• WORK ORDER: Go through the following data and transcribe exactly the stretch of lines from the one holding "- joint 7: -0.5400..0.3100" to the one holding "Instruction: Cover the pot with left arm", both included.

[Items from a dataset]
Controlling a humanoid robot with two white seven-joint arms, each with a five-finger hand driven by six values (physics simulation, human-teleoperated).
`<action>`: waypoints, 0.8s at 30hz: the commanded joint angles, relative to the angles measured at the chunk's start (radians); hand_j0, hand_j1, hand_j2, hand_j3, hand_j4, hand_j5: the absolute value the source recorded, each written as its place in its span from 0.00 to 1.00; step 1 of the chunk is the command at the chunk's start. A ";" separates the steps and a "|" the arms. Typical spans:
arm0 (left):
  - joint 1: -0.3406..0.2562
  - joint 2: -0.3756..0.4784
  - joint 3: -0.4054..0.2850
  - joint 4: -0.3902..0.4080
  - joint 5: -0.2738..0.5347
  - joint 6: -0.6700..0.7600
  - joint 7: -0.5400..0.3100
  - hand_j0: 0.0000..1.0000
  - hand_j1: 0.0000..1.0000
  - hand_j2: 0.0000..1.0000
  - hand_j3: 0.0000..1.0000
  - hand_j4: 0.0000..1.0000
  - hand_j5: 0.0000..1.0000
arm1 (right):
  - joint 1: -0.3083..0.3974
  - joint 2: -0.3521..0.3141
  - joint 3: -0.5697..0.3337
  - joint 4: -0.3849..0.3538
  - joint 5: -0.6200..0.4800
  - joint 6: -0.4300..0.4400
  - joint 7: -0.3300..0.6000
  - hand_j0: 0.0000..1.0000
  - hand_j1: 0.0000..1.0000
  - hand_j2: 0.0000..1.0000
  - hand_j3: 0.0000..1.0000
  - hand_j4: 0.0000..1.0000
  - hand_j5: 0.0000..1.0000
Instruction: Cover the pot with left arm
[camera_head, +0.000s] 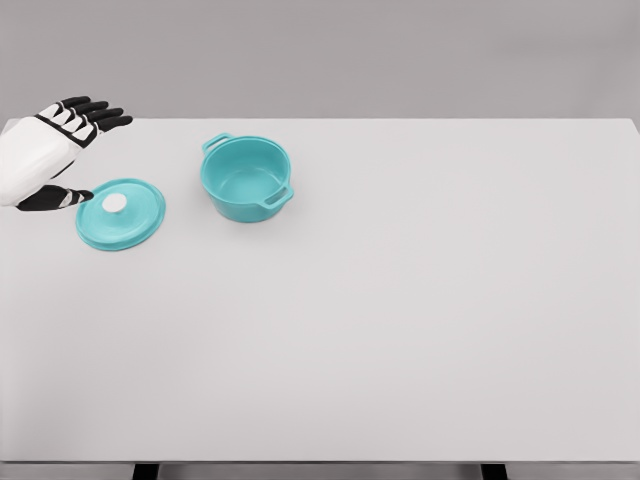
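A teal pot (246, 178) with two side handles stands uncovered on the white table, left of centre toward the back. Its teal lid (121, 214) with a white knob (115, 203) lies flat on the table to the pot's left, apart from it. My left hand (82, 150) hovers at the far left, just left of and above the lid. Its black fingers (98, 110) are spread and its thumb (60, 198) reaches toward the lid's left rim, holding nothing. The right arm is out of view.
The white table (420, 300) spans the whole view, with its front edge at the bottom and a grey wall behind.
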 joint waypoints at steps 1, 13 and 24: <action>0.000 0.001 0.001 0.000 0.007 0.001 0.000 1.00 1.00 1.00 1.00 1.00 1.00 | 0.000 0.000 0.000 0.001 0.000 0.000 0.000 1.00 1.00 1.00 1.00 1.00 1.00; -0.051 0.013 -0.006 0.018 0.022 0.001 -0.240 1.00 1.00 1.00 1.00 1.00 1.00 | 0.000 0.000 0.000 -0.001 0.000 0.000 0.000 1.00 1.00 1.00 1.00 1.00 1.00; -0.117 0.053 -0.068 0.112 0.177 0.001 -0.418 1.00 1.00 1.00 1.00 1.00 1.00 | 0.000 0.000 0.000 0.001 0.000 0.000 0.000 1.00 1.00 1.00 1.00 1.00 1.00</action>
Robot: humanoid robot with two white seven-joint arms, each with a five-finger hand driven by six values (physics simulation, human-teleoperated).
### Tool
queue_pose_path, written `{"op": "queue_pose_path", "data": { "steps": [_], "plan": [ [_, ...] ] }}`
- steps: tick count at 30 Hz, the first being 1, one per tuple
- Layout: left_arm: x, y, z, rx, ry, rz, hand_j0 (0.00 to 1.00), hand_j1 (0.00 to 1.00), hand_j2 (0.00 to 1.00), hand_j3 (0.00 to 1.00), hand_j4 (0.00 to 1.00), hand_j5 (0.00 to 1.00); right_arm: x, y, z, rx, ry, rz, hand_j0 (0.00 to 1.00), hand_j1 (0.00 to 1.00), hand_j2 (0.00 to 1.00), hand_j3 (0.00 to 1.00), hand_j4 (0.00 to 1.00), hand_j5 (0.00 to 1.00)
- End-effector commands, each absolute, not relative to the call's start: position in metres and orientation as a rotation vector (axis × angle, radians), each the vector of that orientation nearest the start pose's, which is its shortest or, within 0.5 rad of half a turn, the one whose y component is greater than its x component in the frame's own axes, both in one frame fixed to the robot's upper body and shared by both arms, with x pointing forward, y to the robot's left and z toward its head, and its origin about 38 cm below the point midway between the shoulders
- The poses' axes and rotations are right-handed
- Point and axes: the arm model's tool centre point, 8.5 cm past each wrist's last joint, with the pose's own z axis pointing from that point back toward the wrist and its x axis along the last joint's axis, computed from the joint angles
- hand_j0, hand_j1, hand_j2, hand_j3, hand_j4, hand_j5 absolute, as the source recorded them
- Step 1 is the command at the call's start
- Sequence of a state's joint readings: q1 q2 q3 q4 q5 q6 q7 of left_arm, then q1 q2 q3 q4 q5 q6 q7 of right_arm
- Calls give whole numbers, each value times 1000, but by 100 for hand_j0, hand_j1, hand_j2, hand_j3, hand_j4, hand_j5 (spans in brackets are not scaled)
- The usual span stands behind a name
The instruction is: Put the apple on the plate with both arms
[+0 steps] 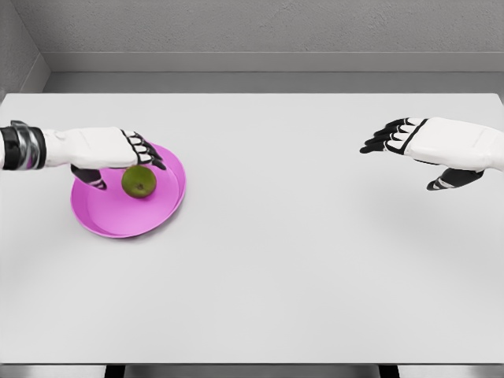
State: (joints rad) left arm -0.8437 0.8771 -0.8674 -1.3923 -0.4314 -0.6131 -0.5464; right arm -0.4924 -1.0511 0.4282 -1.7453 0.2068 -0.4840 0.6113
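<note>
Looks pretty much there already. Green apple (138,181) sitting inside the pink plate (161,216), toward the upper middle of it, plate parked on the left side of the white bench (299,268).

On handling: probably light-ish, hard and round, with a smooth skin, so likely to roll or squirt out if pinched off-centre. Best bet for a hold would be fingers wrapped round the widest part from above, thumb on the opposite side. Not fragile as such, but could bruise or bounce out of the shallow plate if dropped from any height.

Left robot hand (118,153) right over the top of the apple, fingers (146,150) stretched out past it and fairly straight, thumb hanging down on the near-left side. Reads as loosened and spread rather than clamped, with nothing actually gripped. Hard to tell whether the palm is touching the top of the apple or just above it.

Right robot hand (425,146) way over on the other side of the bench, well apart from plate and apple, fingers extended and relaxed, empty.

Guessing only the pull-away is left. Main risk: a finger clipping the apple and nudging it off the plate.
</note>
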Motion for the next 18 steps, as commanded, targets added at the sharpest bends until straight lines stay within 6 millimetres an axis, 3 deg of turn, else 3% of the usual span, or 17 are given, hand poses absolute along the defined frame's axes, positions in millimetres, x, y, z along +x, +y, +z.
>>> {"op": "queue_pose_path", "data": {
  "steps": [1,4,10,14,18],
  "plan": [
    [456,322,231,411,-1263,-2170,100,100,100,100,100,100,381,-332,281,-437,-1397,2074,100,100,100,100,100,100],
    [468,356,228,379,-1281,-1983,100,100,100,100,100,100,381,-331,281,-436,-1398,2075,100,100,100,100,100,100],
    [469,375,228,392,-1295,-1895,100,100,100,100,100,100,381,-332,281,-437,-1397,2074,100,100,100,100,100,100],
    [464,388,210,371,-1255,-1862,100,100,100,100,100,100,381,-331,281,-436,-1398,2075,100,100,100,100,100,100],
    [465,395,215,391,-1268,-1833,100,100,100,100,100,100,381,-332,281,-437,-1397,2074,100,100,100,100,100,100]
  ]
}}
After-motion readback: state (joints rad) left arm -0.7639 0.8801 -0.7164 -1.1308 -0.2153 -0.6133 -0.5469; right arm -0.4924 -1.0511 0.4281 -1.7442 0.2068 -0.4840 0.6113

• ANSWER TO THE PROBLEM:
  - joint 7: -0.5400..0.3100
  - hand_j0: 0.0000..1.0000
  - hand_j1: 0.0000..1.0000
  - hand_j2: 0.0000..1.0000
  - hand_j3: 0.0000..1.0000
  - hand_j4: 0.0000..1.0000
  - hand_j5: 0.0000..1.0000
arm1 (right):
  - joint 1: -0.3083..0.3974
  - joint 2: -0.3521..0.3141
  - joint 3: -0.5697..0.3337
  - joint 4: -0.3849..0.3538
  - joint 5: -0.6200..0.4800
  - joint 6: -0.4300..0.4400
  - joint 7: -0.3300..0.6000
  - hand_j0: 0.0000..1.0000
  - hand_j1: 0.0000..1.0000
  - hand_j2: 0.0000..1.0000
  - hand_j3: 0.0000..1.0000
  - hand_j4: 0.0000..1.0000
  - hand_j5: 0.0000..1.0000
Instruction: Cover the pot with left arm

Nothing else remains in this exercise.